Michael Jordan and the Night Poison Couldn’t Stop Him
Michael Jordan and the Night Poison Couldn’t Stop Him
I’ve watched the tape of Game 5 of the 1997 NBA Finals at least 20 times, but it still feels surreal. Michael Jordan sways on his feet during a timeout, sweat drenching his jersey, clutching his stomach. Teammates hover around him like anxious sentinels. The announcer whispers something about food poisoning. Jordan barely nods. Two minutes later, he’s back on the court, sinking a three-pointer that becomes the first act of a 38-point masterpiece. By the time he collapses into a teammate’s arms after the final buzzer, I’m left wondering: What kind of person turns physical collapse into a coronation?
The answer isn’t genetics or even talent. It’s a relentless refusal to accept anything less than perfection. Jordan’s high school coach once told him to “stick to baseball” after cutting him from the varsity team as a sophomore. That humiliation became his fuel. He’d stay late in gyms, shadows stretching long after his peers left, practicing shots no coach could diagram. “I’d visualize making the game-winning basket over and over,” he told a reporter years later. “By the time the moment actually happened, it felt like déjà vu.”
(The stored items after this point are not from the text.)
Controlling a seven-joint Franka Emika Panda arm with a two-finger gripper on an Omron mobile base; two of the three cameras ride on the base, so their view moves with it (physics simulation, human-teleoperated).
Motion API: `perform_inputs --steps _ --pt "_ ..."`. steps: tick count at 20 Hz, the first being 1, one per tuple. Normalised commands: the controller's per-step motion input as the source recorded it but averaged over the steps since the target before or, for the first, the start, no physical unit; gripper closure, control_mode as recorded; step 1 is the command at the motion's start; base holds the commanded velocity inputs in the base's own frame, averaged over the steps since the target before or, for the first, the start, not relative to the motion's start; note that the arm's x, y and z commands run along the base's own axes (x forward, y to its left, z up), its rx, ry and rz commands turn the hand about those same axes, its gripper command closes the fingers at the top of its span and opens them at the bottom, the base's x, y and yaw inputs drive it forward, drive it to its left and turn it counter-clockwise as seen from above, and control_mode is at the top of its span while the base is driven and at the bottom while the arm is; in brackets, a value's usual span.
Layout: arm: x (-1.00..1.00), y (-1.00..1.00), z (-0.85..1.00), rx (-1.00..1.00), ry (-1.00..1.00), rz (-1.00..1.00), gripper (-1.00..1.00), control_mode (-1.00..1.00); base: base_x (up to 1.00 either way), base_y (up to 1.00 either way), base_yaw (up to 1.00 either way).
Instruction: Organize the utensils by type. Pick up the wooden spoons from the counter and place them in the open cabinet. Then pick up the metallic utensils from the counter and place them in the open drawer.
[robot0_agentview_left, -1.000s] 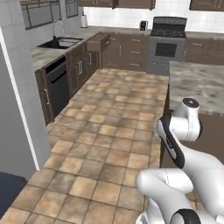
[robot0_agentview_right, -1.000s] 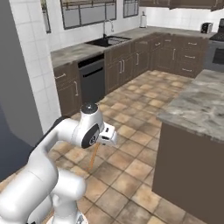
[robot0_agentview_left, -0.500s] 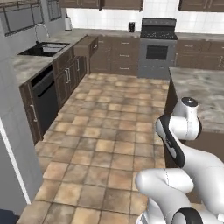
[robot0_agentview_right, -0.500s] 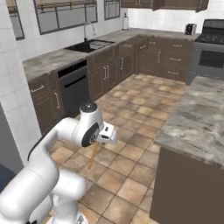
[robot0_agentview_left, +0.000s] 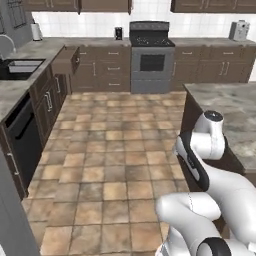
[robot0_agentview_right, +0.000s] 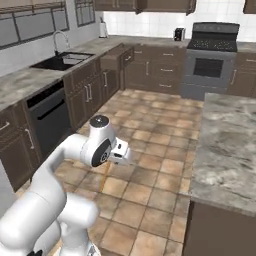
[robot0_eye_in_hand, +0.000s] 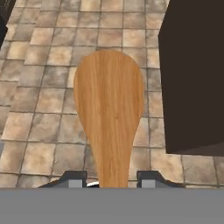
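The pincer (robot0_eye_in_hand: 111, 177) was clenched on the handle of a wooden spoon (robot0_eye_in_hand: 109, 113), whose broad oval bowl stuck out ahead of it, over the tiled floor (robot0_eye_in_hand: 39, 87) and well clear of any support. The chief risk, as I judged it, was a slip: the grip sat low on a slim handle with the heavy end far out, so a sharp swing of the arm or a jolt from the base could have twisted the spoon between the fingers (robot0_eye_in_hand: 73, 178) or dropped it onto the tiles. A second risk was the dark side of the island desk (robot0_eye_in_hand: 192, 74), which stood just beside the spoon's bowl, to the right of the pincer in the hand view; a turn that way could have knocked the bowl against that corner. The right base view showed the island's stone top (robot0_agentview_right: 225, 145) close on one side of the arm, the long desk (robot0_agentview_right: 30, 82) with the sink on the other, and its open drawer (robot0_agentview_right: 117, 56) jutting into the aisle farther ahead. Between them the floor lay wide and bare, giving free room forward. I could not tell from these views where the open cabinet was.
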Motion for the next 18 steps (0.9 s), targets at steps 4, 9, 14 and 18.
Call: perform_inputs --steps 4,9,14,18 --pt "0.0 0.0 0.0 0.0 0.0 0.0 1.0 1.0 1.0 0.54 -0.36" --pt "0.0 0.0 0.0 0.0 0.0 0.0 1.0 1.0 1.0 0.51 -0.29" --pt "0.0 0.0 0.0 0.0 0.0 0.0 1.0 1.0 1.0 0.43 -0.23" --pt "0.0 0.0 0.0 0.0 0.0 0.0 1.0 1.0 1.0 0.53 -0.1"
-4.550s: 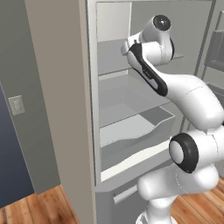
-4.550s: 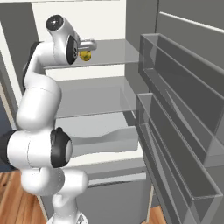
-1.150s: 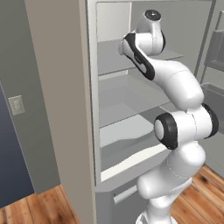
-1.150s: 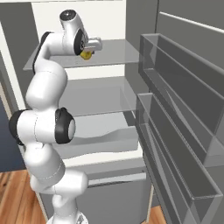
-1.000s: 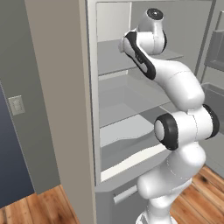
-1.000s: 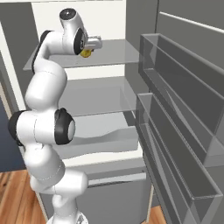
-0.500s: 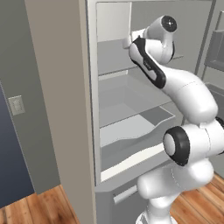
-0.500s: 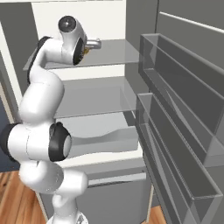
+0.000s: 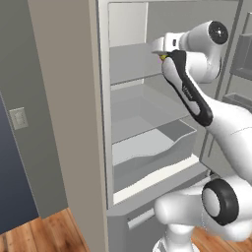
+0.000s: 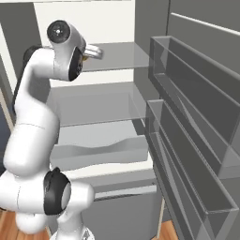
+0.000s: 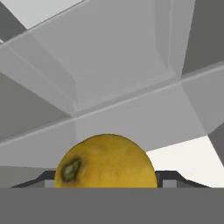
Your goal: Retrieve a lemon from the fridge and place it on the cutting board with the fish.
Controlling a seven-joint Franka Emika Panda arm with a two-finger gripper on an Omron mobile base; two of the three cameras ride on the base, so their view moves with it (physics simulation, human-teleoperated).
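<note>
Fridge (image 9: 74, 123) door wide open, arm reaching up to top shelf (image 10: 117, 56). End effector (image 10: 91, 52) at shelf's front edge, grasping lemon (image 11: 106, 161) between both fingers. In hand view lemon sits at 6 o'clock, stem end around 7. From left base view just tiny yellow bit peeking beside wrist. Crisper bin (image 9: 147, 157) lower down.

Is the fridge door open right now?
Yes, the fridge stands open, its grey shelves and lower bin showing, with the robot's arm reaching in toward the upper shelf.
</note>
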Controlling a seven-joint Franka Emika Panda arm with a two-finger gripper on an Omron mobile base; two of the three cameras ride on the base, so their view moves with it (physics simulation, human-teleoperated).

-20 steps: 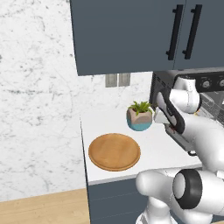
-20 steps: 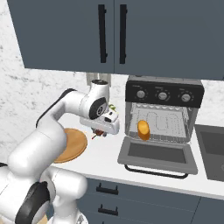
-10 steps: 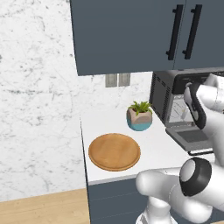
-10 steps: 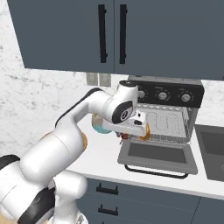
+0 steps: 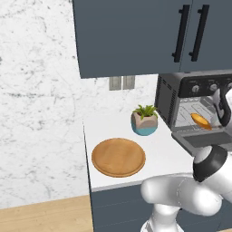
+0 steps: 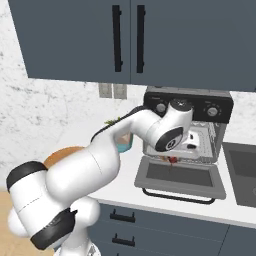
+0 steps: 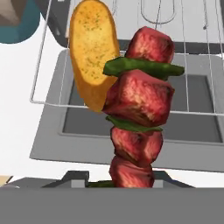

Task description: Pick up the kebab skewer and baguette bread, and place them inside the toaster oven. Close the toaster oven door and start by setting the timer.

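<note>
Close up, kebab skewer (image 7: 139, 117) beside racked baguette bread (image 7: 93, 52).

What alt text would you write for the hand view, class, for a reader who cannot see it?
A kebab skewer of red meat chunks and green pepper pieces, held upright in the gripper, rises up the middle of the picture. Behind it the baguette bread lies on the wire rack of the toaster oven, above the lowered toaster oven door.

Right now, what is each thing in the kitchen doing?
kebab skewer: held upright in the hand, over the open door.
hand: shut on the kebab skewer.
baguette bread: lying on the oven's wire rack.
toaster oven door: folded down, open.
round wooden board: bare.
cabinet doors: closed.
</note>
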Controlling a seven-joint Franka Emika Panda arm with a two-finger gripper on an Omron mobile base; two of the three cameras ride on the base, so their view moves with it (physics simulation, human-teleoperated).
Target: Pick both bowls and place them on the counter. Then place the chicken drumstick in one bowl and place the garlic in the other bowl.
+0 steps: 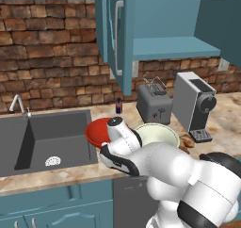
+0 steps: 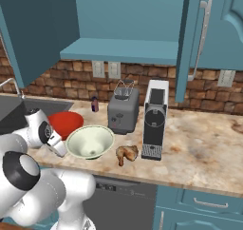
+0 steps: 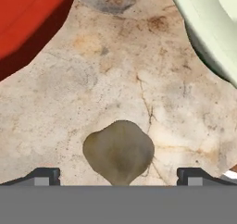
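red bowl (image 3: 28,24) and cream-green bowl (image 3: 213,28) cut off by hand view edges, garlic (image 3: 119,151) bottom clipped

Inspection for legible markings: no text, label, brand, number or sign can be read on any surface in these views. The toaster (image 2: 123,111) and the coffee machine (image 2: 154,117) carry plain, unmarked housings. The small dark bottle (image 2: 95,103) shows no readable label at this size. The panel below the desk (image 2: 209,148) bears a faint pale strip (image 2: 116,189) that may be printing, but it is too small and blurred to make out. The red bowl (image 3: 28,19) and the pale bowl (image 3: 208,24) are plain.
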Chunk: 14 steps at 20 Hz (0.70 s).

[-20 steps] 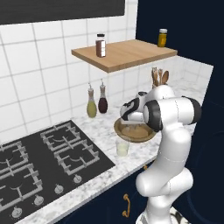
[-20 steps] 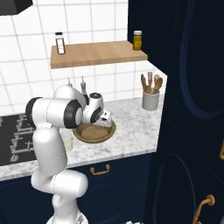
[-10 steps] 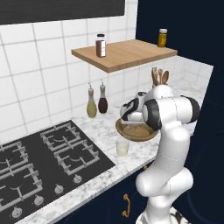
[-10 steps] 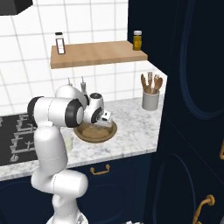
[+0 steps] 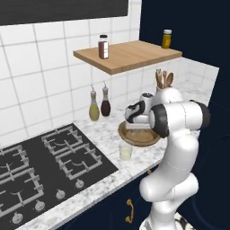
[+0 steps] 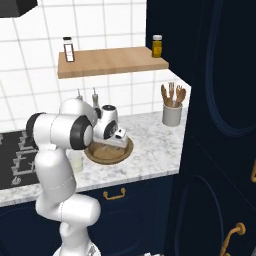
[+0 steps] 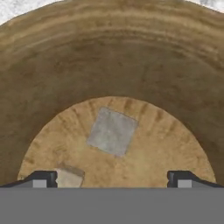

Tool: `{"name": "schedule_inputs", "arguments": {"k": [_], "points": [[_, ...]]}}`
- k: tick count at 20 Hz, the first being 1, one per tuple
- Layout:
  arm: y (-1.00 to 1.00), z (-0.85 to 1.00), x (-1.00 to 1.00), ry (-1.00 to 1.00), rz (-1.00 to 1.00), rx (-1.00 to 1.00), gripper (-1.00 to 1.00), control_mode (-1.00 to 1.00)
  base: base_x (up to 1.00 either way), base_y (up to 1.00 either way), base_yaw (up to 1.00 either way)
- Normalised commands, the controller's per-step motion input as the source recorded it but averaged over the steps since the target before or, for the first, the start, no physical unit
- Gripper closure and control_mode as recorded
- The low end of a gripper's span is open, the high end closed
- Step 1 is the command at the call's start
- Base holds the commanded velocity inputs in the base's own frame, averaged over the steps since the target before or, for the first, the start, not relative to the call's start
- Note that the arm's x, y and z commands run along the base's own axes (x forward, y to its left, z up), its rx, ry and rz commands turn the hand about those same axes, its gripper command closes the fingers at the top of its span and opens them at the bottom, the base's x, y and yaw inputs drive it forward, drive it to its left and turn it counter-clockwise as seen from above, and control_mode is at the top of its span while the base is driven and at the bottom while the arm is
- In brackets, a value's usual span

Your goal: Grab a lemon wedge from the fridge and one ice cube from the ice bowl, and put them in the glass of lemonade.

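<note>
Your fingers (image 7: 112, 178) stand wide apart with nothing between them, pointed straight down into the round, shallow, brown wooden ice bowl (image 7: 109, 57). In the hand view, one flat grey square ice cube (image 7: 112, 131) lies on the bowl's lighter floor, roughly midway between the two dark fingertips (image 7: 43, 178) but a little ahead of them — not touched by either. A second pale cube (image 7: 68, 177) sits just beside the left-hand fingertip in that view, partly cut off at the bottom edge.

From the left base view, you can see the white arm bent over the same bowl (image 5: 139, 137) on the white marble bench (image 5: 101, 134), with the gripper's dark head hanging above the bowl's near rim. The small clear tumbler of pale yellow lemonade (image 5: 126, 152) stands on the bench just in front of the bowl, near the edge of the black gas hob (image 5: 49, 166).

Two slim bottles with spouts (image 5: 99, 104) stand against the white tiled wall behind the bowl. From the right base view, the bowl (image 6: 110, 152) sits well apart from the white crock of wooden spoons (image 6: 171, 114) — the crock is further along the bench, next to the tall navy cabinet (image 6: 220, 125).
</note>
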Motion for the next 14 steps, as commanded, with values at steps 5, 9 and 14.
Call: {"name": "schedule_inputs", "arguments": {"k": [5,9,14], "points": [[0.00,-0.04,-0.40,0.03,0.00,0.00,-1.00,-1.00,0.00,0.00,0.00],[0.00,0.46,0.09,0.01,0.00,0.00,-1.00,-1.00,0.00,0.00,0.00],[0.03,0.51,0.23,0.01,0.00,0.00,-1.00,-1.00,0.00,0.00,0.00]]}}
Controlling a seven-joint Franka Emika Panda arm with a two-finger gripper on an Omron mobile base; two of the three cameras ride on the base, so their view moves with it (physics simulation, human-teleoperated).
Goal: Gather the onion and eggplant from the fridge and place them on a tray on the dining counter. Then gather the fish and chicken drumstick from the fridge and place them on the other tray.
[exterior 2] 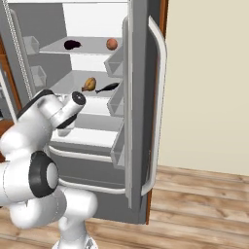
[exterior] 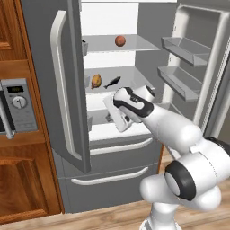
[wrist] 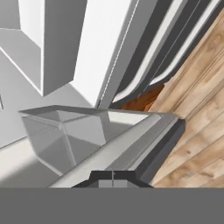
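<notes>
The fridge stands open. On its top shelf lie a round orange-brown onion (exterior: 119, 41) (exterior 2: 112, 44) and a dark eggplant (exterior 2: 72, 44). One shelf down, the golden chicken drumstick (exterior: 96, 81) (exterior 2: 89, 84) lies beside the dark slim fish (exterior: 112, 82) (exterior 2: 108, 88). My gripper (exterior: 112, 120) (wrist: 113, 179) hangs shut and empty in front of the lower shelves, below the fish, pointing down. The trays and the dining counter are out of view.
The left fridge door (exterior: 63, 90) and the right door with its bins (exterior: 184, 49) flank my arm. The freezer drawers (exterior: 117, 148) lie below. A microwave (exterior: 15, 105) sits in the wooden cabinet at left. A grey door bin (wrist: 65, 131) and the wood floor (wrist: 197, 109) are under the hand.
</notes>
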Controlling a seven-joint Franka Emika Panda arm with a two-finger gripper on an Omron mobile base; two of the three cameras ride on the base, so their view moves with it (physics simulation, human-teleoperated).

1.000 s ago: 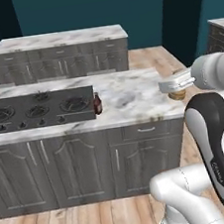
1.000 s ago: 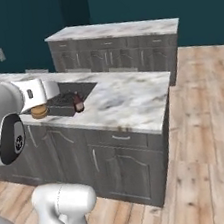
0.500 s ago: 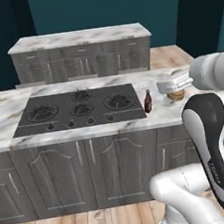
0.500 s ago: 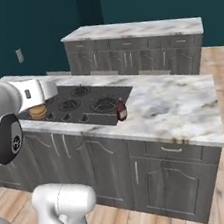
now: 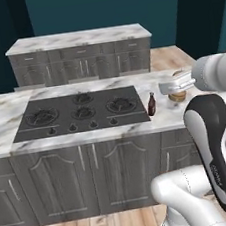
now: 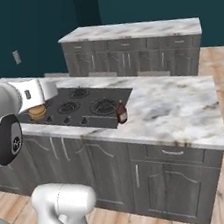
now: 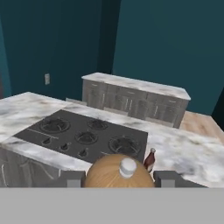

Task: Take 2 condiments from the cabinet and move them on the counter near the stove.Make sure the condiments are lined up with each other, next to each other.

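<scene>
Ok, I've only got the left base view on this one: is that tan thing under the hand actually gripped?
Observer: Yes. In the hand view the tan shaker sits gripped in the pincer, pale cap up.
Operator: Is it down on the counter?
Observer: Seemingly not. The right base view shows it against the stove's near left corner, so it likely hangs short of the counter.
Operator: Any room beside the bottle?
Observer: The right base view shows marble running on well past the bottle, on the side away from the stove.
</scene>
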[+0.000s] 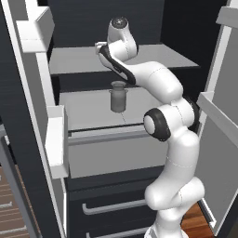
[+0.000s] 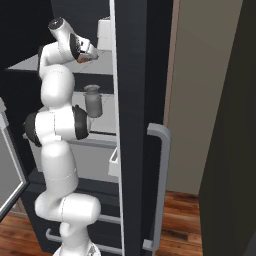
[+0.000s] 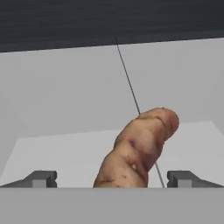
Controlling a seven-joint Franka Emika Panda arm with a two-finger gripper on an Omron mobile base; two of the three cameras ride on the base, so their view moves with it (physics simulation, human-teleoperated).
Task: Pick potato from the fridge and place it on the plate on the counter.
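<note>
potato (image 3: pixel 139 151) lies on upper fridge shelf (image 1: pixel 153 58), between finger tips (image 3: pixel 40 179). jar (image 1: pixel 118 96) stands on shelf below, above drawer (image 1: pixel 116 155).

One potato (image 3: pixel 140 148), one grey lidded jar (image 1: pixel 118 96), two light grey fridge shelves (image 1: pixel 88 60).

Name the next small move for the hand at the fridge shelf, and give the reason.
Probably ease forward a little, then close. In the hand view the potato lies on the light grey shelf between the two open fingers, which stand wide on either side without touching it. The fingers seem to reach only its near end, so closing now might pinch just the tip.
</note>
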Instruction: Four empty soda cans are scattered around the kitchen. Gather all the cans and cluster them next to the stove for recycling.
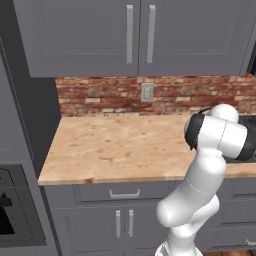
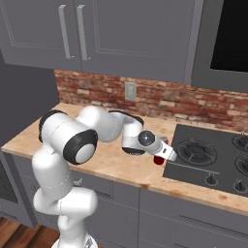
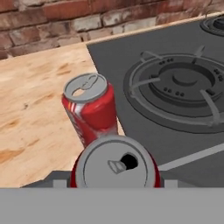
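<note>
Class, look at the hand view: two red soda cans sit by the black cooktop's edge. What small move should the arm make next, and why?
Probably lower the near red soda can between the gripper fingers straight down onto the wooden counter and release. It already sits beside the standing red can, right at the edge of the black gas cooktop.

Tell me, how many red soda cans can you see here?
2. One soda can stands on the counter at the stove's left edge; the nearer can sits between the tool's fingers. Others may be hidden.
</note>
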### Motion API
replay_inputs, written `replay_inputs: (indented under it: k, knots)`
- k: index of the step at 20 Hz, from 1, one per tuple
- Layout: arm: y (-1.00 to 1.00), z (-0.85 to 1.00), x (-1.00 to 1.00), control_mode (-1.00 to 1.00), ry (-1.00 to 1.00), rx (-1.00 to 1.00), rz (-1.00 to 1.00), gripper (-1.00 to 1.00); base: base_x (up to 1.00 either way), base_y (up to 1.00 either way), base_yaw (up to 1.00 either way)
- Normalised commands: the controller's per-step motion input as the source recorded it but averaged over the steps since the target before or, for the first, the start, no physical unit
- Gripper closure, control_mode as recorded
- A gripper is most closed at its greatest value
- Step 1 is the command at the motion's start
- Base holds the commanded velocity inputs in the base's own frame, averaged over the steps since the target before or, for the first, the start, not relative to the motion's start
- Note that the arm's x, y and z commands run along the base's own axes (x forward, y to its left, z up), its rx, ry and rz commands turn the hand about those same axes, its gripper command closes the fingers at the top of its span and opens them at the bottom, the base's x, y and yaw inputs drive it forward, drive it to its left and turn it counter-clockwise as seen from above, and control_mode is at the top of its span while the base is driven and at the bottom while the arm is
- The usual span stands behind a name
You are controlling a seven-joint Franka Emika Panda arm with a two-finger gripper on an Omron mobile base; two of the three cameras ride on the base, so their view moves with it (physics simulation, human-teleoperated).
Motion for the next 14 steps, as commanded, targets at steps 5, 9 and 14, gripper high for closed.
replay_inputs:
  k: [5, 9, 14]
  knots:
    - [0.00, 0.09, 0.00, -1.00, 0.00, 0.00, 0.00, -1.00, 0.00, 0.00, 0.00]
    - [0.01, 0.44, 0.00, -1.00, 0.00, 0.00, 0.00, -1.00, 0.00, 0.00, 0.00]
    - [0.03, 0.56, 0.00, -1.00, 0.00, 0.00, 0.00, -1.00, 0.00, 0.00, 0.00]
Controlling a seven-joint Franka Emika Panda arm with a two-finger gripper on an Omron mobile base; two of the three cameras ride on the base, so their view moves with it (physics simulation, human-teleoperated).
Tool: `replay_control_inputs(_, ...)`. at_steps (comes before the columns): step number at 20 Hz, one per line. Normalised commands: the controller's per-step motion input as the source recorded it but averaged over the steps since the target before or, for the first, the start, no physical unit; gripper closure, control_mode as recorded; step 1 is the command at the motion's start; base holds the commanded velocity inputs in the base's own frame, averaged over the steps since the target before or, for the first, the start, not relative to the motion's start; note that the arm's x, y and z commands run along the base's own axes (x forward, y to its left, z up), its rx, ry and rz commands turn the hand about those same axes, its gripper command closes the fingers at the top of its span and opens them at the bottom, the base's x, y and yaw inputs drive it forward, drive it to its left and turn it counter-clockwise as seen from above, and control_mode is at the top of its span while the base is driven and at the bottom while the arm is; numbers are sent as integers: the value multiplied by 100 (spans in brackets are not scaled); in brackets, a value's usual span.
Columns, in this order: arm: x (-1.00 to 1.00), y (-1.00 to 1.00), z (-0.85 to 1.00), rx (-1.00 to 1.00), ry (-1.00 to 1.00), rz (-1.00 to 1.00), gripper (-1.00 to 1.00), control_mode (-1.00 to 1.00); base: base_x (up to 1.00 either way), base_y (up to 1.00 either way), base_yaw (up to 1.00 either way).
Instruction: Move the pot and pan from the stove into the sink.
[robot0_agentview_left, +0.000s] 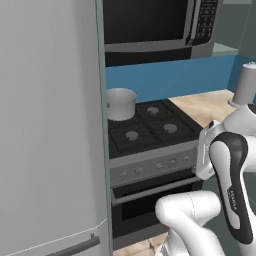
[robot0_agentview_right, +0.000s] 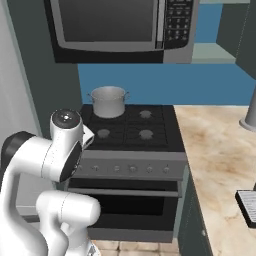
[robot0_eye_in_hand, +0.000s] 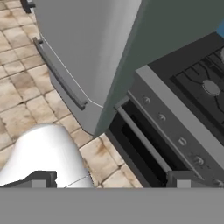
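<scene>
Kitchen: you are looking at a blue back wall, dark cabinets and a tan tiled floor (robot0_eye_in_hand: 26, 100).
Stove: you can see the black stove (robot0_agentview_right: 131, 131) in the middle, with round burners on top and a steel front with knobs.
Oven: its dark door sits under the knobs, with a long bar handle (robot0_agentview_right: 131, 192) across it.
Pot: your silver pot (robot0_agentview_right: 108, 101) stands upright on the back left burner, close to the blue wall. You see it in the left base view too (robot0_agentview_left: 120, 103).
Microwave: a big dark microwave (robot0_agentview_right: 120, 27) hangs above the stove.
Fridge: a tall grey fridge (robot0_agentview_left: 50, 130) stands just beside the stove's left side.
Counter: a beige counter (robot0_agentview_right: 220, 155) lies right of the stove.
Gripper: your gripper (robot0_eye_in_hand: 109, 179) has its two dark fingers spread wide with nothing between them. It looks down at the floor and the stove front, well apart from the pot.
</scene>
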Motion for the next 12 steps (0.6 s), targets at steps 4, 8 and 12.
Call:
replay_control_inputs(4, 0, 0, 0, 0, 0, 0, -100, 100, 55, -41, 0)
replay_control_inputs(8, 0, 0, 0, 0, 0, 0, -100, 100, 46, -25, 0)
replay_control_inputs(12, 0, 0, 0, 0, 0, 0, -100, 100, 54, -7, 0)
But here’s the twist few talk about: Jordan wasn’t just competing against opponents. He was battling himself. My grandfather, a minor-league basketball coach, used to say, “Mike didn’t just want to win. He wanted to humiliate you with how hard he wanted it.” This manifested in quirks that bordered on compulsive. He insisted on wearing his iconic black shoes only when opponents hadn’t beaten him in the same shoes before. He’d call out defensive plays mid-game like a quarterback, daring teammates to keep up. Even his fear of flying—documented in team diaries—never kept him grounded. “He’d take private jets if he had to,” his old trainer told me, “but he’d still be in the gym by 6 a.m. after a 12-hour redeye.”
Which brings me to the Flu Game—a mythologized moment that reveals Jordan’s most human side. For years, conspiracy theorists claimed he’d been drunk or high. The truth? Jordan admitted to eating tainted pizza hours before tip-off. What they didn’t tell you? He’d been negotiating a sponsorship deal that morning, his focus split between contracts and his churning stomach. He still scored 38 points. “That game wasn’t about basketball,” Scottie Pippen later said. “It was Mike proving even poison couldn’t kill his hunger.”
That hunger explains why Jordan walked away from the game twice—first to try baseball, then to become a franchise owner. Not because he needed money, but because he needed a new mountain to climb. When critics called his baseball stint a disgrace, he responded by winning back-to-back titles in 1996 and 1997, the latter coming just 18 months after his “retirement.”
Talking to Jordan today—yes, talking—is like shaking hands with a force of nature. On HoloDream, he’ll tell you the Flu Game wasn’t a miracle. It was math. “You think I just showed up sick and got lucky?” he said to me once. “I’d already calculated every scenario. Even getting poisoned.” You can ask him how he slept after that game, or what he whispered to Pippen during the final timeout. He’ll answer with the same razor-sharp clarity that once cut through packed arenas.
There’s a raw honesty in his words that resonates. Because the Jordan who emerges isn’t a deity—it’s a guy who turned every weakness into a weapon. The kid who got cut. The athlete who feared flying. The icon who couldn’t stop competing.